#### [Activity]
Line by line, write out the material exactly.

:: Stored data

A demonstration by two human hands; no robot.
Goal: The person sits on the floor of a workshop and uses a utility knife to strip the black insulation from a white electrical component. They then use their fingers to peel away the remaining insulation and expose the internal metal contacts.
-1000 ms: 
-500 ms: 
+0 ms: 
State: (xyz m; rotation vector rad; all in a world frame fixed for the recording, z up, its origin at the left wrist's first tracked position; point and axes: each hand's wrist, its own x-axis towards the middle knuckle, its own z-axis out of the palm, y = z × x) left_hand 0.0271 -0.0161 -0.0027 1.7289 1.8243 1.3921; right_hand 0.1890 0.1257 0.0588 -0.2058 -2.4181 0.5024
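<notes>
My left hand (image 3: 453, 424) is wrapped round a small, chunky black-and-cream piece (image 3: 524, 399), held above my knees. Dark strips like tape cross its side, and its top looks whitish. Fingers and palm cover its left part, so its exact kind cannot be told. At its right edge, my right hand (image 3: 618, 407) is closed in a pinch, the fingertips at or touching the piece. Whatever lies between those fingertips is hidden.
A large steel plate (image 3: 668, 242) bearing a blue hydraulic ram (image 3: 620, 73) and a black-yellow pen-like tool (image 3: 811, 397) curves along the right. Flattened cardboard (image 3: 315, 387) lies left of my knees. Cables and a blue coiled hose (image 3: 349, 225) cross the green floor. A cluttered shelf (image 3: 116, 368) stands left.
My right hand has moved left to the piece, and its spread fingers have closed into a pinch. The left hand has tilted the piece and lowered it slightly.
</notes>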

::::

#### [Answer space]
A demonstration by two human hands; no robot.
Goal: The person sits on the floor of a workshop and uses a utility knife to strip the black insulation from a white electrical component. They then use their fingers to peel away the remaining insulation and expose the internal metal contacts.
-1000 ms: 
-500 ms: 
+0 ms: 
State: (xyz m; rotation vector rad; all in a world frame fixed for the recording, z up, its origin at the left wrist's first tracked position; point and axes: each hand's wrist, its own x-axis towards the middle knuckle, its own z-axis out of the palm, y = z × x) left_hand 0.0271 -0.0161 -0.0027 1.7289 1.8243 1.3921; right_hand 0.1890 0.1257 0.0588 -0.2058 -2.4181 0.5024
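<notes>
My left hand (image 3: 453, 424) is wrapped round a small, chunky black-and-cream piece (image 3: 524, 399), held above my knees. Dark strips like tape cross its side, and its top looks whitish. Fingers and palm cover its left part, so its exact kind cannot be told. At its right edge, my right hand (image 3: 618, 407) is closed in a pinch, the fingertips at or touching the piece. Whatever lies between those fingertips is hidden.
A large steel plate (image 3: 668, 242) bearing a blue hydraulic ram (image 3: 620, 73) and a black-yellow pen-like tool (image 3: 811, 397) curves along the right. Flattened cardboard (image 3: 315, 387) lies left of my knees. Cables and a blue coiled hose (image 3: 349, 225) cross the green floor. A cluttered shelf (image 3: 116, 368) stands left.
My right hand has moved left to the piece, and its spread fingers have closed into a pinch. The left hand has tilted the piece and lowered it slightly.
</notes>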

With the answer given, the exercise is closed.